Classifying diseases is not fundamentally different from classifying organisms. The classification of neoplasms as set forth by Virchow in the 19th century is also hierarchic and based on morphologic (in this case histogenetic) characteristics. According to the WHO classification there are four major subtypes of melanoma: superficial spreading melanoma, nodular melanoma, lentigo maligna melanoma, and acral lentiginous melanoma. Many arguments have been brought up against this classification. It was criticized for being inconsistent, illogical and practically useless. All these arguments fail to take into account that the validity and the spread of a given scientific point of view does not so much depend on constituency, logic, and practical value as on the prevailing (“mainstream”) thinking at a given time and on the power relations of individuals who support it in textbooks, journals, and scientific meetings. However, if we accept this classification, we can say that in analogy to the classification of organisms the subtype “superficial spreading melanoma” is included in the family of “melanoma,” which belongs to the class of “melanocytic neoplasms,” which are part of the kingdom of “neuroectodermal neoplasms,” which belong to the universe of “neoplasms.”

As science progresses, the era of morphology is fading. The consequence is that organisms and diseases are being reclassified based on molecular findings. With regard to melanoma new mutations are discovered every other week and a new, molecular-based classification is emerging. In the near future we will be able to sequence entire genomes of tumor cells. It is very likely that we will discover that every melanoma is unique on a molecular level, in the same sense as every human being is unique. The consequence of such a scenario is that we will be facing innumerable subtypes because every melanoma is its own subtype. Classifying phenomena into subgroups means highlighting the differences and disregarding the common; but if everything is different, isn’t it all the same? If, finally, everything turns out to be unique, then there is no hidden natural order; every order is imposed on the plethora of phenomena by human minds. In other words, there are innumerable ways to classify melanoma, or nevi, or every other phenomenon. Every classification is convention, embedded in the scientific thinking of its time and dependent on power relations.

Not only did science make progress but power relations changed from the time LinnÉ introduced his system in the 18th century and when Virchow introduced a pathologic classification of diseases in the 19th century. Today power is not only played out in academic institutions, books and scientific journals but also in advisory boards, in national or international agencies that evaluate drugs or technical medical equipment, and in consensus conferences.
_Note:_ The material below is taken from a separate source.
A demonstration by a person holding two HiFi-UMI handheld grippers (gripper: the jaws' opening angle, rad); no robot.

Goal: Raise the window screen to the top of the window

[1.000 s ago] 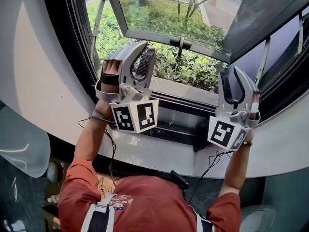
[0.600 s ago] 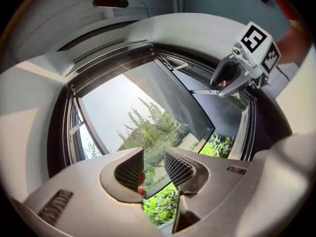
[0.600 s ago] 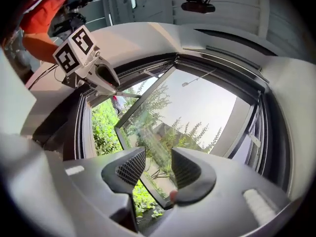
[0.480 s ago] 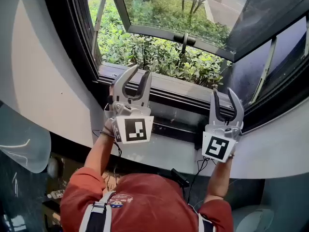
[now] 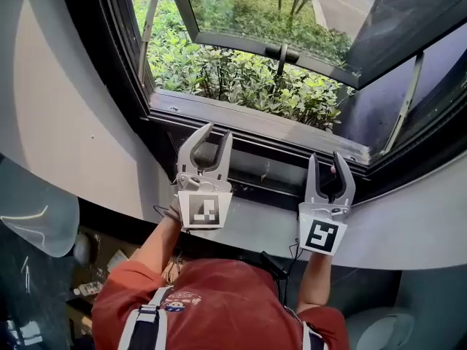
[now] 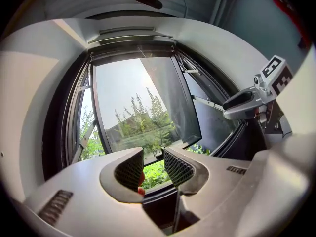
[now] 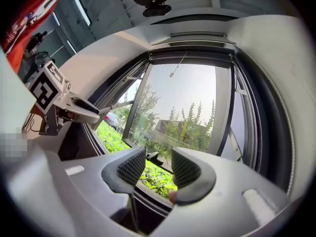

It is not by chance that current suggestions for a new classification of melanoma are centered on gene products (for example B-RAF) that are related to therapy. The growing influence of the pharmaceutical industry on scientific “truth” cannot be denied.

There is another interesting consequence of the thinking that all melanomas are unique. The class of “melanocytic neoplasm” consists of two families: (1) benign melanocytic neoplasms (“nevi”) and (2) malignant melanocytic neoplasms. Since all differences in the group of “malignant melanocytic neoplasms” finally will lead to innumerable groups, we may disregard all differences and look for the things in common. Like all human beings are human, all melanomas are malignant! In other words there is only one type of malignant melanocytic neoplasm, which is melanoma. In this context the statement that, “there is only one type of melanoma,” sounds perfectly right from a logical point of view; at least, it cannot be refuted by enumerating differences, no matter if they are morphologic or molecular by nature.